• DIRECTIONS
Give back the material word for word, every line included.

• DATA PROVIDED
===============

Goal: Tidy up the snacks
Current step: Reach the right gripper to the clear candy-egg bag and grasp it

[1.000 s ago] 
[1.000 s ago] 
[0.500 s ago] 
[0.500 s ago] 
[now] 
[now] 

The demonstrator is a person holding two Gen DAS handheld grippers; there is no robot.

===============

• YOUR RESPONSE
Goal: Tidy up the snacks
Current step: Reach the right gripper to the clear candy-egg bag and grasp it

[1.000 s ago] 
[1.000 s ago] 
[0.500 s ago] 
[0.500 s ago] 
[now] 
[now] 

The demonstrator is a person holding two Gen DAS handheld grippers; there is no robot.

With that, the answer is done.